◆ TASK DETAILS
Reproduce the listing exactly, so that no line differs from the original.

★ ★ ★

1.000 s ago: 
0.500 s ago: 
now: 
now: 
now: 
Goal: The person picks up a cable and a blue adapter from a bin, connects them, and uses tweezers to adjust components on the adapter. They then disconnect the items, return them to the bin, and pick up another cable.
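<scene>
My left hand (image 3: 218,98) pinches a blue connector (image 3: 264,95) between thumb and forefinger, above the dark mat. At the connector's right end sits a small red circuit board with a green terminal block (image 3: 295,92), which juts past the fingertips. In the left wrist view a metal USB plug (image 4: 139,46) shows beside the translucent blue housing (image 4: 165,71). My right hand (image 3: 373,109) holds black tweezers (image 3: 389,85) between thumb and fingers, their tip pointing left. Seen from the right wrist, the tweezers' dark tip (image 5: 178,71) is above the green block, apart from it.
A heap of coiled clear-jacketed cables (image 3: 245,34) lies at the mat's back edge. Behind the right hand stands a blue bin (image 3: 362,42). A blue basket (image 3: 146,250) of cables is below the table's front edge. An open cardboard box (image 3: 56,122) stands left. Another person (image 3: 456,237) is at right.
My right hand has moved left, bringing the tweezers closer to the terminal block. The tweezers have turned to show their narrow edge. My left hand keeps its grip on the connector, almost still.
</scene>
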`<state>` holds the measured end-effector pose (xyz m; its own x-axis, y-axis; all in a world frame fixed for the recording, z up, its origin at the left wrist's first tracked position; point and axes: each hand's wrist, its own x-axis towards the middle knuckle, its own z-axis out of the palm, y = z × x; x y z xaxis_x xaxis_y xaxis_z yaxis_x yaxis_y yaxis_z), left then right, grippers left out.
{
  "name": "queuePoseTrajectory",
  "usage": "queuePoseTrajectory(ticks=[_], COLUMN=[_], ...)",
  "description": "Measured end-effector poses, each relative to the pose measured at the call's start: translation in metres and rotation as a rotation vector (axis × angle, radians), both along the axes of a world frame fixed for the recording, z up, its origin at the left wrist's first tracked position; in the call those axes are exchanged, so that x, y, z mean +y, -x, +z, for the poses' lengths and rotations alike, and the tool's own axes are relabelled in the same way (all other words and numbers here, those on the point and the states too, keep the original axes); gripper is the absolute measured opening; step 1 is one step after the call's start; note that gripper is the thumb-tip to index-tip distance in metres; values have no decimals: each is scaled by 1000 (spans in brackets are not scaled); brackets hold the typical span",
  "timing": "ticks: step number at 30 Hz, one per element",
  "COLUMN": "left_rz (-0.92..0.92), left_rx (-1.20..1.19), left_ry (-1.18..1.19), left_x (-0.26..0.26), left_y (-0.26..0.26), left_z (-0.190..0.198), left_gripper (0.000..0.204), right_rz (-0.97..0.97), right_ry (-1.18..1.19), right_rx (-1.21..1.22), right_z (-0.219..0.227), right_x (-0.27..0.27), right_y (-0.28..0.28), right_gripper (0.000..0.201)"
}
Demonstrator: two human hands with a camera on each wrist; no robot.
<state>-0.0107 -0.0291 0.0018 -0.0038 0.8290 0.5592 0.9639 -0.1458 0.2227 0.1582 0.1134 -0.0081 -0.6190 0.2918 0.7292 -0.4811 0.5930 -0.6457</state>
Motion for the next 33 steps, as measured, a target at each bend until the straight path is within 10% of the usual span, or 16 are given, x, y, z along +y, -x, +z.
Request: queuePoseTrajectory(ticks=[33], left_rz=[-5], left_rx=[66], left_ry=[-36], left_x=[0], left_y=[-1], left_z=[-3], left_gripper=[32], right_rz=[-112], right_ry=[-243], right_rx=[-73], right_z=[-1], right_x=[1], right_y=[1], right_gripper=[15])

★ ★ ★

◆ SOLUTION FOR THIS TASK
1.000 s ago: 
0.500 s ago: 
now: 
now: 
now: 
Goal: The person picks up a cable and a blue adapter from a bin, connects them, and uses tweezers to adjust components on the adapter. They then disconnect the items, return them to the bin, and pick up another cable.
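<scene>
My left hand (image 3: 218,98) pinches a blue connector (image 3: 264,95) between thumb and forefinger, above the dark mat. At the connector's right end sits a small red circuit board with a green terminal block (image 3: 295,92), which juts past the fingertips. In the left wrist view a metal USB plug (image 4: 139,46) shows beside the translucent blue housing (image 4: 165,71). My right hand (image 3: 373,109) holds black tweezers (image 3: 389,85) between thumb and fingers, their tip pointing left. Seen from the right wrist, the tweezers' dark tip (image 5: 178,71) is above the green block, apart from it.
A heap of coiled clear-jacketed cables (image 3: 245,34) lies at the mat's back edge. Behind the right hand stands a blue bin (image 3: 362,42). A blue basket (image 3: 146,250) of cables is below the table's front edge. An open cardboard box (image 3: 56,122) stands left. Another person (image 3: 456,237) is at right.
My right hand has moved left, bringing the tweezers closer to the terminal block. The tweezers have turned to show their narrow edge. My left hand keeps its grip on the connector, almost still.
</scene>
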`<state>` holds the measured end-effector pose (xyz m; its own x-axis, y-axis; all in a world frame fixed for the recording, z up, its origin at the left wrist's first tracked position; point and axes: each hand's wrist, its own x-axis towards the middle knuckle, its own z-axis out of the palm, y = z × x; x y z xaxis_x xaxis_y xaxis_z yaxis_x yaxis_y yaxis_z), left then right, grippers left out.
{
  "name": "queuePoseTrajectory",
  "usage": "queuePoseTrajectory(ticks=[_], COLUMN=[_], ...)",
  "description": "Measured end-effector poses, each relative to the pose measured at the call's start: translation in metres and rotation as a rotation vector (axis × angle, radians), both along the axes of a world frame fixed for the recording, z up, its origin at the left wrist's first tracked position; in the call those axes are exchanged, so that x, y, z mean +y, -x, +z, for the poses' lengths and rotations alike, and the tool's own axes are relabelled in the same way (all other words and numbers here, those on the point and the states too, keep the original axes); gripper is the absolute measured opening; step 1 is one step after the call's start; note that gripper is the thumb-tip to index-tip distance in metres; values have no decimals: each is scaled by 1000 (spans in brackets are not scaled); brackets hold the typical span",
  "timing": "ticks: step number at 30 Hz, one per element",
  "COLUMN": "left_rz (-0.92..0.92), left_rx (-1.20..1.19), left_ry (-1.18..1.19), left_x (-0.26..0.26), left_y (-0.26..0.26), left_z (-0.190..0.198), left_gripper (0.000..0.204), right_rz (-0.97..0.97), right_ry (-1.18..1.19), right_rx (-1.21..1.22), right_z (-0.219..0.227), right_x (-0.27..0.27), right_y (-0.28..0.28), right_gripper (0.000..0.201)"
}
Demonstrator: two human hands with a camera on each wrist; no robot.
<state>-0.0107 -0.0291 0.0018 -0.0038 0.8290 0.5592 0.9639 -0.1458 0.2227 0.1582 0.1134 -0.0081 -0.6190 0.2918 0.7292 -0.4811 0.5930 -0.6457</state>
Motion for the next 33 steps, as measured, a target at each bend until the straight path is within 10% of the usual span, or 16 are given, x, y, z along +y, -x, +z.
Request: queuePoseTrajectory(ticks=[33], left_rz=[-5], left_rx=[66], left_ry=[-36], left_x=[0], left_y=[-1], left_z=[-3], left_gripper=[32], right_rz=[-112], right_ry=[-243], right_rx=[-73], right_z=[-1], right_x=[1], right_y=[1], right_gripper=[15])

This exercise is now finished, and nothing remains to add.